Yama Tangan Besi merasa puas saat berkata, “Adik Xiao Chen tampak percaya diri. Sepertinya kekhawatiranku selama ini sia-sia.”
Xiao Chen tersenyum tipis. Kemudian, dia mengeluarkan sebuah buku rahasia dan berkata, “Ini adalah Teknik Kultivasi dan Teknik Bela Diri yang secara khusus kupilih untukmu. Keduanya adalah Tingkat Menengah Tingkat Bumi. Kau membutuhkannya, sekarang setelah kau naik ke Tingkat Pemuja Bintang.”

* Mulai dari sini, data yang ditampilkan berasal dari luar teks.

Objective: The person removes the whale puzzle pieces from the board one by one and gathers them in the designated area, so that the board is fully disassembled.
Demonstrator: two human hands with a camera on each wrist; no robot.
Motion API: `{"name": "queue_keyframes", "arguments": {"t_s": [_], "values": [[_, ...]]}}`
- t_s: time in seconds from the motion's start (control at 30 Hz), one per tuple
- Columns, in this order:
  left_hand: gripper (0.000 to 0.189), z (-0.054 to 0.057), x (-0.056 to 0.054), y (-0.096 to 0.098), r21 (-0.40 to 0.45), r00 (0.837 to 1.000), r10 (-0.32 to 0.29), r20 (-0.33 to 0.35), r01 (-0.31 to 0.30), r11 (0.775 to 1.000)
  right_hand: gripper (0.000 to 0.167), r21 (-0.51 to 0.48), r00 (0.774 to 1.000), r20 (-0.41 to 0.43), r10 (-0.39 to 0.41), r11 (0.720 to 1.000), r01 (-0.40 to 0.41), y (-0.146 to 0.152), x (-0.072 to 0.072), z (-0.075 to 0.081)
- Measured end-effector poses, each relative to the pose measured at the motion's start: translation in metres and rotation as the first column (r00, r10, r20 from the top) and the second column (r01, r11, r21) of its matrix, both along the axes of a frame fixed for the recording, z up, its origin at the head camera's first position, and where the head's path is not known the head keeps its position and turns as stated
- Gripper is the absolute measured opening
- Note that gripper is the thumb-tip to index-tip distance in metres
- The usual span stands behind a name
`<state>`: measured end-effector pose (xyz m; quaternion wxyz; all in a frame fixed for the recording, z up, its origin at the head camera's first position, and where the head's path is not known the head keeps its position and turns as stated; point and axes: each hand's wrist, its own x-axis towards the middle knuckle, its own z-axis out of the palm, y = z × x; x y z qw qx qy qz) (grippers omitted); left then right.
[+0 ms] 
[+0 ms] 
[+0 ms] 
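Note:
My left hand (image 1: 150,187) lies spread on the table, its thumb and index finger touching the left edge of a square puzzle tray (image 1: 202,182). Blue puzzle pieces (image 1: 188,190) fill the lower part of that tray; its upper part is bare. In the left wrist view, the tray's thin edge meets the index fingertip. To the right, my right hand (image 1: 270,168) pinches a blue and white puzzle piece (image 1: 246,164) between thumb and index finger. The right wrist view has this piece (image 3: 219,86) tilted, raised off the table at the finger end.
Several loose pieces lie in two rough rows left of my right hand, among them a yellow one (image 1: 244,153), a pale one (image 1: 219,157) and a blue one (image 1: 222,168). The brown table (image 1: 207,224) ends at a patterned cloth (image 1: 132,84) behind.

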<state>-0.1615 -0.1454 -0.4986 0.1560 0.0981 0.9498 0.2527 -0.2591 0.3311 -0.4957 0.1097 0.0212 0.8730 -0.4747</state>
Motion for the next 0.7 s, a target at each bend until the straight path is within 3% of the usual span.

Ketika Yama si Tangan Besi menerima buku rahasia itu dan melihat isinya, jantungnya langsung berdebar kencang. Buku itu memang berisi Teknik Kultivasi Tingkat Menengah Elemen Bumi dan Teknik Bela Diri Tingkat Menengah Elemen Bumi.
Bahkan di sekte Tingkat 6 sekalipun, Teknik Kultivasi seperti itu membutuhkan kontribusi yang sangat tinggi sebelum seseorang dapat mempelajarinya.
Meskipun demikian, Xiao Chen dengan santai mengeluarkan kedua buku itu begitu saja. Dia benar-benar murah hati.
“Tidak perlu berterima kasih padaku. Bahaya mengintai di mana-mana di Laut Abu-abu yang luas. Jika kita tidak hati-hati, kita akan musnah. Namun, ini juga kesempatan terbaik bagi Pedang Hitam kita untuk bangkit. Raja Bajak Laut Darah Merah hanyalah titik awalnya.”